• What the task requires: A faithful copy of the entire listing is what is needed.
-- Raw data follows --
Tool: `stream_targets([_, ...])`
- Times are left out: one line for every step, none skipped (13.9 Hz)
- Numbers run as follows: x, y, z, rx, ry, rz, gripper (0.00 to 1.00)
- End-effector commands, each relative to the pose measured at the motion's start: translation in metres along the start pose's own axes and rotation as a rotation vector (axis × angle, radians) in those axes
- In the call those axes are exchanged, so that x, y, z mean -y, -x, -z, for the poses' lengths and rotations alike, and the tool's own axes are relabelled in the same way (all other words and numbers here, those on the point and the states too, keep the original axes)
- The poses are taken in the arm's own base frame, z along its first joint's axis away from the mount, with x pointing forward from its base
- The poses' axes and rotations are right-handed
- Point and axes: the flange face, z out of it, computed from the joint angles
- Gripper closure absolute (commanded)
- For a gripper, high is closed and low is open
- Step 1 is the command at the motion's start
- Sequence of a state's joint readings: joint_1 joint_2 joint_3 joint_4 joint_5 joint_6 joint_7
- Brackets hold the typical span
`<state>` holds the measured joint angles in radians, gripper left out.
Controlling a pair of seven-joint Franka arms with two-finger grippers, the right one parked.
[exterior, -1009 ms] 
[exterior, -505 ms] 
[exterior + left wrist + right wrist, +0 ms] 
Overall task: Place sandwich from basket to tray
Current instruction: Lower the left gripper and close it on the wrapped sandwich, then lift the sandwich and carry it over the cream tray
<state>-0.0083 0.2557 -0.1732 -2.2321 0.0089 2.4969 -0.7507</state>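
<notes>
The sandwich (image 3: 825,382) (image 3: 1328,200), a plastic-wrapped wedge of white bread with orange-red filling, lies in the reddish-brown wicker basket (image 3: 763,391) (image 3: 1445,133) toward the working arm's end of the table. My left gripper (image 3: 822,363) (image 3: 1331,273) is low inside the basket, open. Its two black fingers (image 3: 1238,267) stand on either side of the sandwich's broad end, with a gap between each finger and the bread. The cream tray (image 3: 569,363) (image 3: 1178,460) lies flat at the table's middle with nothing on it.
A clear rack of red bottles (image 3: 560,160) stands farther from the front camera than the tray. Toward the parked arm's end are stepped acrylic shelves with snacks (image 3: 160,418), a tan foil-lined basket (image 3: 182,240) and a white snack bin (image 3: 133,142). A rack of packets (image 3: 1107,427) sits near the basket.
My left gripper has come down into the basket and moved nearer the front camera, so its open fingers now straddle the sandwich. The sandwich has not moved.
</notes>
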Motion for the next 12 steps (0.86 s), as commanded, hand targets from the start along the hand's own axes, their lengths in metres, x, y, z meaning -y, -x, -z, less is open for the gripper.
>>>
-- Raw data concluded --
• The answer:
Tool: `stream_targets([_, ...])`
- Times are left out: one line for every step, none skipped (13.9 Hz)
- Numbers run as follows: x, y, z, rx, ry, rz, gripper (0.00 to 1.00)
- End-effector commands, each relative to the pose measured at the motion's start: translation in metres along the start pose's own axes and rotation as a rotation vector (axis × angle, radians) in those axes
- In the call those axes are exchanged, so that x, y, z mean -y, -x, -z, for the poses' lengths and rotations alike, and the tool's own axes are relabelled in the same way (all other words and numbers here, those on the point and the states too, keep the original axes)
- The poses are taken in the arm's own base frame, z along its first joint's axis away from the mount, with x pointing forward from its base
- The poses' axes and rotations are right-handed
- Point and axes: the flange face, z out of it, computed from the joint angles
- Gripper closure absolute (commanded)
- For a gripper, high is closed and low is open
- Step 1 is the command at the motion's start
- Sequence of a state's joint readings: joint_1 joint_2 joint_3 joint_4 joint_5 joint_6 joint_7
- Brackets hold the typical span
`<state>` holds the measured joint angles in radians, gripper left out.
Controlling a pair of seven-joint Franka arms with two-finger grippers, the right one parked.
[exterior, -1009 ms] 
[exterior, -505 ms] 
[exterior + left wrist + right wrist, +0 ms] 
Overall task: Place sandwich from basket to tray
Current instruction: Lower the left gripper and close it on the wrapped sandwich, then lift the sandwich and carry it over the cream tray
<state>-0.0083 0.2557 -0.1732 -2.2321 0.0089 2.4969 -0.7507</state>
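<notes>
The sandwich (image 3: 825,382) (image 3: 1328,200), a plastic-wrapped wedge of white bread with orange-red filling, lies in the reddish-brown wicker basket (image 3: 763,391) (image 3: 1445,133) toward the working arm's end of the table. My left gripper (image 3: 822,363) (image 3: 1331,273) is low inside the basket, open. Its two black fingers (image 3: 1238,267) stand on either side of the sandwich's broad end, with a gap between each finger and the bread. The cream tray (image 3: 569,363) (image 3: 1178,460) lies flat at the table's middle with nothing on it.
A clear rack of red bottles (image 3: 560,160) stands farther from the front camera than the tray. Toward the parked arm's end are stepped acrylic shelves with snacks (image 3: 160,418), a tan foil-lined basket (image 3: 182,240) and a white snack bin (image 3: 133,142). A rack of packets (image 3: 1107,427) sits near the basket.
My left gripper has come down into the basket and moved nearer the front camera, so its open fingers now straddle the sandwich. The sandwich has not moved.
</notes>
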Motion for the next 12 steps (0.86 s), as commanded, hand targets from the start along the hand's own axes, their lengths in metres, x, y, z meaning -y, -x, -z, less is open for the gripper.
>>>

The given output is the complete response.